═════ MATERIAL SHOWN
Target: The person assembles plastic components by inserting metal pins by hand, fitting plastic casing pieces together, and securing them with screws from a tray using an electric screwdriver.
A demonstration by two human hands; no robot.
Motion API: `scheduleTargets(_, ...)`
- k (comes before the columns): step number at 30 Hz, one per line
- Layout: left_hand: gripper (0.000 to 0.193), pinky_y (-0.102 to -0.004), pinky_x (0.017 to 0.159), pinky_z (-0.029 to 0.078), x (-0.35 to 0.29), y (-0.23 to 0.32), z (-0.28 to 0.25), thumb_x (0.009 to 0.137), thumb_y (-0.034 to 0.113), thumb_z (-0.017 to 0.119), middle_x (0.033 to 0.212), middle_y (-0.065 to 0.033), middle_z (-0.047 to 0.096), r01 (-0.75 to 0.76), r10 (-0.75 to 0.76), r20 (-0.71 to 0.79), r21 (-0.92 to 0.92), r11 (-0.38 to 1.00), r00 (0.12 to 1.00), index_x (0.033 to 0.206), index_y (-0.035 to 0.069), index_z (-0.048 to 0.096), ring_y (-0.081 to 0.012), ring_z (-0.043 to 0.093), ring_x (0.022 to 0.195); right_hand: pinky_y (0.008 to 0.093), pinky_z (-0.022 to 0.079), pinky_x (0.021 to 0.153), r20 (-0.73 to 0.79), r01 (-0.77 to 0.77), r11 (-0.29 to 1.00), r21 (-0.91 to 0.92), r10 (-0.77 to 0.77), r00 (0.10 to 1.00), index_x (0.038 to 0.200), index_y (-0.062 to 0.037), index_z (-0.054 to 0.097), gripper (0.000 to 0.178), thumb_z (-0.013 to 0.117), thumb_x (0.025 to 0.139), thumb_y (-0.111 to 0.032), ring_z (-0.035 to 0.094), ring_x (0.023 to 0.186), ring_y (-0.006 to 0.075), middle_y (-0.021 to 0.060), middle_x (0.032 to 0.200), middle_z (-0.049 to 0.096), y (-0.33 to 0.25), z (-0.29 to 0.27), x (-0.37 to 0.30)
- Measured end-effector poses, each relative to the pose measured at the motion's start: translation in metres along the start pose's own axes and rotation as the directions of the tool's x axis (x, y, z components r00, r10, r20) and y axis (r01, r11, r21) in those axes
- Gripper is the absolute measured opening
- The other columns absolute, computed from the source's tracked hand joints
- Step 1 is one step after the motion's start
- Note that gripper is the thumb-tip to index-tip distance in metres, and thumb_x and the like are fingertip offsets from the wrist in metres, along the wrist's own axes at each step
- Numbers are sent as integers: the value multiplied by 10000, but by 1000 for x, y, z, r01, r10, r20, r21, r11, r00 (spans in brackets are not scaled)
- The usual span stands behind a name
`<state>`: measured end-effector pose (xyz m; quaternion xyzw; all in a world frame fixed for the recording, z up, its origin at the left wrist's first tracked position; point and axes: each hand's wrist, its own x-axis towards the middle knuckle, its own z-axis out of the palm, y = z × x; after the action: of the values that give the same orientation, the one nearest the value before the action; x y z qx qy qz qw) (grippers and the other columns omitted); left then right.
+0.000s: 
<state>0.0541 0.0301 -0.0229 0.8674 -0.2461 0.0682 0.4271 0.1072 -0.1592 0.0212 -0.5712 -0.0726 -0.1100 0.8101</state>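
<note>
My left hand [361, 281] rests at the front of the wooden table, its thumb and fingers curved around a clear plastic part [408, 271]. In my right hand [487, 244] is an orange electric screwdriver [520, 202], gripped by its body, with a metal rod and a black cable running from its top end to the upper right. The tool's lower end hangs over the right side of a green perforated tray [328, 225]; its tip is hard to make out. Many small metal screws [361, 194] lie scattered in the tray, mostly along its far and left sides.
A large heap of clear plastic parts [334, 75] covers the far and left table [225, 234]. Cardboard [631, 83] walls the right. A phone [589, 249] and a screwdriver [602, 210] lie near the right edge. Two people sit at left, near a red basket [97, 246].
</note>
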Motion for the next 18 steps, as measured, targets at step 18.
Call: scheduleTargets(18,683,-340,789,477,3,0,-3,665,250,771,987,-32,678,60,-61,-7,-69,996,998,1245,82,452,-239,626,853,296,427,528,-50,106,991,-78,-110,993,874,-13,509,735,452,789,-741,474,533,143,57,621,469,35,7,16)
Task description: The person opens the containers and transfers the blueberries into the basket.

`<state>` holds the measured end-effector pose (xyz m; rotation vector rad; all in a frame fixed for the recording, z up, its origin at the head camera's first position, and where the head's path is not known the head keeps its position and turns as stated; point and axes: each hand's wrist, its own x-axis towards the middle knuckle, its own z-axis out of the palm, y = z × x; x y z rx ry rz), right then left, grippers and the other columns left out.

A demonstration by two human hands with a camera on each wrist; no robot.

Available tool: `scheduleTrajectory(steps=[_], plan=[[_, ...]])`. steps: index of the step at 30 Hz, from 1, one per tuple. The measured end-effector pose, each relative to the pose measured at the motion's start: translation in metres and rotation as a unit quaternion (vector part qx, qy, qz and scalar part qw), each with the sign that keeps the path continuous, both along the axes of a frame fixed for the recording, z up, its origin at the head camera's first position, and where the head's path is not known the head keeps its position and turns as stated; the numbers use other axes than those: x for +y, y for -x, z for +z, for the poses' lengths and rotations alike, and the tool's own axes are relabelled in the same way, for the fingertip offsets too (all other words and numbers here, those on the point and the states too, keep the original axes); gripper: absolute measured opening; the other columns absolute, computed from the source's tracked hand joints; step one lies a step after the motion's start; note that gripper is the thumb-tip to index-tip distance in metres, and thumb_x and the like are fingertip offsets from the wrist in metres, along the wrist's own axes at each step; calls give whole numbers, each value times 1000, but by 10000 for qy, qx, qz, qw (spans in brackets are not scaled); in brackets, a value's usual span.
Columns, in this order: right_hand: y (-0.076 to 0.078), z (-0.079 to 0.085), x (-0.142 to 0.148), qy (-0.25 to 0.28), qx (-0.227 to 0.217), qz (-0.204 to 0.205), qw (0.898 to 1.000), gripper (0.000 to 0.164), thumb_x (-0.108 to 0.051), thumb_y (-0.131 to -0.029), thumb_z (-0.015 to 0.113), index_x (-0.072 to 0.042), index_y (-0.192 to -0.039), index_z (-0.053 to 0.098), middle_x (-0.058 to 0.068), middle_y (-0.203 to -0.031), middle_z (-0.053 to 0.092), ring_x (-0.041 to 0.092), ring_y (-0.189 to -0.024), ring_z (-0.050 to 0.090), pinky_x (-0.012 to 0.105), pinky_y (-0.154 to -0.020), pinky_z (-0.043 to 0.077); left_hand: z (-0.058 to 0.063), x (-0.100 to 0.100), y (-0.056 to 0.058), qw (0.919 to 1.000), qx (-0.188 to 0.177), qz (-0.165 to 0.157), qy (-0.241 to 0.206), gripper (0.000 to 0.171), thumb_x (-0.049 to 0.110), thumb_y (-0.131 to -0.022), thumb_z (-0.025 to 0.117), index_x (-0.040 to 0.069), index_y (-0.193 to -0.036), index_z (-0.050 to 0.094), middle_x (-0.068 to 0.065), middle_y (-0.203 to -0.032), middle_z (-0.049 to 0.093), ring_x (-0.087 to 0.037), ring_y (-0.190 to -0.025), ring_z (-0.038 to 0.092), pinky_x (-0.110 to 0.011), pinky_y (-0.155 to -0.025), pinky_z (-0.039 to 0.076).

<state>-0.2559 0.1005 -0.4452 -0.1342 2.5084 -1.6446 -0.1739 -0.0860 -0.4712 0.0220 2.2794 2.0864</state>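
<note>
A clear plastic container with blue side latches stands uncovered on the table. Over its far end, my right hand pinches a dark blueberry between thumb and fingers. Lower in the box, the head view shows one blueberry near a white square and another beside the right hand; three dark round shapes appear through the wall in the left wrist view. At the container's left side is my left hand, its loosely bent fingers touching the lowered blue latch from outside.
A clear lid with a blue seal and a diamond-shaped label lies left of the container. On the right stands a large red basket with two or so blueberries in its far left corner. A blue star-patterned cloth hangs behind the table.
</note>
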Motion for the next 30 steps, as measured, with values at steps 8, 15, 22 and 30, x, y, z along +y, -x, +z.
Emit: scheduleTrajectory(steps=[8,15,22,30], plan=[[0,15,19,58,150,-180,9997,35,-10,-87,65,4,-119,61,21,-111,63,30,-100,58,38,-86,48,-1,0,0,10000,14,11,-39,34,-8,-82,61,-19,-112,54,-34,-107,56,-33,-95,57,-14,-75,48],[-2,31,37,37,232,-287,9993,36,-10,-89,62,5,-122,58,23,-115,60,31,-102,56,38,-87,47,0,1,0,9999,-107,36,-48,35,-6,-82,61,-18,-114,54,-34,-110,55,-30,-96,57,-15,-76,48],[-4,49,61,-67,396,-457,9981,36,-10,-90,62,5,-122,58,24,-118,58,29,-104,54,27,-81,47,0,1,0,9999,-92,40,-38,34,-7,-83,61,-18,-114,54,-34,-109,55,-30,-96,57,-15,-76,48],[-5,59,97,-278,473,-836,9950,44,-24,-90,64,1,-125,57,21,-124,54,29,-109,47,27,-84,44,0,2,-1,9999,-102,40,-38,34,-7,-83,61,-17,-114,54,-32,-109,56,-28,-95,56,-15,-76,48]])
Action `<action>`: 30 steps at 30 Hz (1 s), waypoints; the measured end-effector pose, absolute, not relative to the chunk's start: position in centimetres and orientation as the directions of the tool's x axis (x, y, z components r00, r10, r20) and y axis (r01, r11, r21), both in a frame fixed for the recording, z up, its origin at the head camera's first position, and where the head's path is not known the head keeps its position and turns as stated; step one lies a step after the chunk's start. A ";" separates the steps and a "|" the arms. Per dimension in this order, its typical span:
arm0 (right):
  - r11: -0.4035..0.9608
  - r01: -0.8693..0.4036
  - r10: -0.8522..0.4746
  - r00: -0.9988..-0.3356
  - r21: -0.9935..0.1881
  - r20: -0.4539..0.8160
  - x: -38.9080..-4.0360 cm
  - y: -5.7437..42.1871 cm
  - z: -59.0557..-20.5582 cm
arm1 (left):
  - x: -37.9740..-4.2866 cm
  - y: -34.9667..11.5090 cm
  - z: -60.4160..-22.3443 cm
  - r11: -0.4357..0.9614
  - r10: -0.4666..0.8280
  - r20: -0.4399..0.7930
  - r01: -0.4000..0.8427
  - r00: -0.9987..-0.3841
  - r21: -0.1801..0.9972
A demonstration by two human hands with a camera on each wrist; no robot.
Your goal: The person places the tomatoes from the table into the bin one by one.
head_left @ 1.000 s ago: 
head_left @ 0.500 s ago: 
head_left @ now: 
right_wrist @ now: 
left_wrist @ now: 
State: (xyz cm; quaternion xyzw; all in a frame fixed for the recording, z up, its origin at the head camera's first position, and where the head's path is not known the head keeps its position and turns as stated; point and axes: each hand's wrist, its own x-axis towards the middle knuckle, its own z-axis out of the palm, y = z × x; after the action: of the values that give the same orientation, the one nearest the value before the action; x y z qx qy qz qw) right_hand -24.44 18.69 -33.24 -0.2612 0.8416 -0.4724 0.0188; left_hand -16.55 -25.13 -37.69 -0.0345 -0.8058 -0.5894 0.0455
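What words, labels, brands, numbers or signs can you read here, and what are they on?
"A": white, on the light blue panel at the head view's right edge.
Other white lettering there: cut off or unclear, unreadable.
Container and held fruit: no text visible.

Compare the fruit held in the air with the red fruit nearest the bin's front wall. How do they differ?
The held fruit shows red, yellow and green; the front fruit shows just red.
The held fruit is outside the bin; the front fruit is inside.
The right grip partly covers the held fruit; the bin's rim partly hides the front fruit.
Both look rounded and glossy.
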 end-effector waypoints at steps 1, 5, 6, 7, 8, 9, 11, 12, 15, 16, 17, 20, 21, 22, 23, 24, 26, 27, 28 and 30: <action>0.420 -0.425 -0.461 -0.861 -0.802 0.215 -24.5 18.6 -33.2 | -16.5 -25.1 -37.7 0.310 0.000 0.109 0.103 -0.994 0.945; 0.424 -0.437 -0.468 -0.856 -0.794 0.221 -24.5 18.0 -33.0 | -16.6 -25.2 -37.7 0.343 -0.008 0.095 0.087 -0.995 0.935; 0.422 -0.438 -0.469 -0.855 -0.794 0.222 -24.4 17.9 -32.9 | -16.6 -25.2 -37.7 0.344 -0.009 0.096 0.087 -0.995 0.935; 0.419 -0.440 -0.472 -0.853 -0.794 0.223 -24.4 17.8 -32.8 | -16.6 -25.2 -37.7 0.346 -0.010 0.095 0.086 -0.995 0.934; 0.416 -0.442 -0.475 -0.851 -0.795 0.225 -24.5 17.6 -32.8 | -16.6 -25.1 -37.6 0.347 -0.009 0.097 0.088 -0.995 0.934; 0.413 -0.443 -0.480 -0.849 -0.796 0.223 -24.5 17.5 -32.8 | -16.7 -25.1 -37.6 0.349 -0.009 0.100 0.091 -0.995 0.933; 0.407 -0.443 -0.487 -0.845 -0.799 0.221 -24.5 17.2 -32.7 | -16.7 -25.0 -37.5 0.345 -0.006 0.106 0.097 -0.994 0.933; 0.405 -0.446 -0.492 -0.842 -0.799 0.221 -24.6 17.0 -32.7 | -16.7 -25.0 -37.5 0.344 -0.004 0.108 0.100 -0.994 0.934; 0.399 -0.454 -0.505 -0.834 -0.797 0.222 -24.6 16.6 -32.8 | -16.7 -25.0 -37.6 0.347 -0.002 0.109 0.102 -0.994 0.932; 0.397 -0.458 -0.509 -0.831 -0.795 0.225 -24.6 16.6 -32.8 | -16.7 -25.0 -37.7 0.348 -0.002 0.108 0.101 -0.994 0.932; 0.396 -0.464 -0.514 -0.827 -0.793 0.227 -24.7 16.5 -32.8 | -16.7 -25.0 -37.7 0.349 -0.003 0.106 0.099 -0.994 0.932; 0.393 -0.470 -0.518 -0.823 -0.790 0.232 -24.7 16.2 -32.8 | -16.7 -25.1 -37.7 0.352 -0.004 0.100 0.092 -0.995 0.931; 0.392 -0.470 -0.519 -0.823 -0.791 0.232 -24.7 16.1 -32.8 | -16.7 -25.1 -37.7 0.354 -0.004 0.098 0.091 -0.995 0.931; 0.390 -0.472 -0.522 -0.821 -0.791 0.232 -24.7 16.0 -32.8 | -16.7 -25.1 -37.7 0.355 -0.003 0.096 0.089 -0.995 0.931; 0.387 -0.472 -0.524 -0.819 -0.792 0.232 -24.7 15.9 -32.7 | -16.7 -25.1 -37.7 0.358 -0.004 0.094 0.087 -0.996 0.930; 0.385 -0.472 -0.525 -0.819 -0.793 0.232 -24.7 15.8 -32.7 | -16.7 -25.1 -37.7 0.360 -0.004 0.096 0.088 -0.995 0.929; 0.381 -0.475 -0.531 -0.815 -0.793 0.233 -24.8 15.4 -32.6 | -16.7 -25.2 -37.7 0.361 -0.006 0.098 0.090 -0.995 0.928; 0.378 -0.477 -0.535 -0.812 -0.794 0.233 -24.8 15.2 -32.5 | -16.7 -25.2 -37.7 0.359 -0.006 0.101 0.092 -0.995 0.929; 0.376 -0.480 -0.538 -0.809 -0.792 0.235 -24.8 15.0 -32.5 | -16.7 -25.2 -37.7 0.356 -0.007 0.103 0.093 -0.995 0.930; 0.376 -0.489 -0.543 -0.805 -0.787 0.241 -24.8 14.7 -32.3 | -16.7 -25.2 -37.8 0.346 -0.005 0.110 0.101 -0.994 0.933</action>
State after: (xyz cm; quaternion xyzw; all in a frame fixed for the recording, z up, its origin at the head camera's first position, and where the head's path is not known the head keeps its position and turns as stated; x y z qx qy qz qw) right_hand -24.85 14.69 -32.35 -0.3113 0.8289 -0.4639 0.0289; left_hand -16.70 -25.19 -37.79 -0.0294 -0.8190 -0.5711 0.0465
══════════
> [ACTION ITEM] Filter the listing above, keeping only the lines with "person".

> [RESPONSE AREA]
Target: The person assembles plastic components by inserting metal pins by hand, fitting plastic casing pieces together, and securing them with screws from a tray using an electric screwdriver.
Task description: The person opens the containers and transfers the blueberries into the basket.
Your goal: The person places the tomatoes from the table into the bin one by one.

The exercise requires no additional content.